VarSim generated readnames too long for SAM/BAM

[gabeng]

VarSim may generate read names that cannot be written into SAM or BAM format. bwa-mem fails to perform alignment on these reads.

chr13_31453404_33401170-1248109-,chr13_31453404_33401170-1248192-I,chr13_31453404_33401170-1248107-,chr13_31453404_33401170-1248218-D,chr13_31453404_33401170-1248109-:chr13_31453404_33401170-1248218-D-,chr13_31453404_33401170-1248217--:::::::::::622992MjYyMDg=:0

samtools import can be used to check validity of read names.

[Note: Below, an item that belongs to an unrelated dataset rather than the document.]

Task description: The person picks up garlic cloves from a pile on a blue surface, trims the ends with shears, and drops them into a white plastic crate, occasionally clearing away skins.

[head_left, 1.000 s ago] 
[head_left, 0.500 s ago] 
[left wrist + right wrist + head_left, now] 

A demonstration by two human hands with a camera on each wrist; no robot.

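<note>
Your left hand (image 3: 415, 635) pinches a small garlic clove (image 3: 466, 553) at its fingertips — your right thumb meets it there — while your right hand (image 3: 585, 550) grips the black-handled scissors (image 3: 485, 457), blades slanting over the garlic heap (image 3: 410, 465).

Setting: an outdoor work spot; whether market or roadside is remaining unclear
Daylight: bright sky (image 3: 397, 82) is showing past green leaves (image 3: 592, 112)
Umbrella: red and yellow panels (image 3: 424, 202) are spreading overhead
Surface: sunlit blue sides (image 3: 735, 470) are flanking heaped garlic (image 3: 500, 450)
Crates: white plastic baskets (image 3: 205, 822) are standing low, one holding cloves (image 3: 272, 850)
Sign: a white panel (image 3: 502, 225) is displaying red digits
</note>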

I used seqkit to rename all reads.

seqkit replace -p .+ -r "seq_{nr}"

[yunfeiguo]

Hi @gabeng what commands did you use? Also can you provide a small example to reproduce the issue?

[gabeng]

Hi,

these are the steps to reproduce the issue:

Create a small contig from hg38.

This was my region.bed file.

chr13	31453404	33401170

I used the helper script to extract variants and sequences:

/usr/bin/python /opt/varsim/generate_small_test_ref.py 
  --regions region.bed 
  --vcfs hg001.vcf.gz 
  --outdir small_ref_out 
  --reference GRCh38_GIABv3_no_alt_analysis_set_maskedGRC_decoys_MAP2K3_KMT2C_KCNJ18.fa

Simulate reads

Then, reads were simulated with this command:

varsim.py \
	--reference small_ref_out/ref.fa \
	--id simulated-sample \
	--read_length 150 \
	--disable_rand_vcf \
	--disable_rand_dgv \
	--vcfs small_ref_out/hg001.vcf.gz \
	--mean_fragment_size 350 \
	--sd_fragment_size 50 \
	--nlanes 4 \
	--total_coverage 1000 \
	--java_max_mem 20g \
	--simulator_executable /opt/varsim/opt/ART/art_bin_VanillaIceCream/art_illumina \
	--out_dir ~/sim-1000 \
	--log_dir log \
	--work_dir work \
	--simulator art \
	--vc_prop_het 0 \
	--seed 200

I ran about 20 different simulations with different coverage. A single simulation did not contain invalid FASTQ names. Not every FASTQ name is invalid.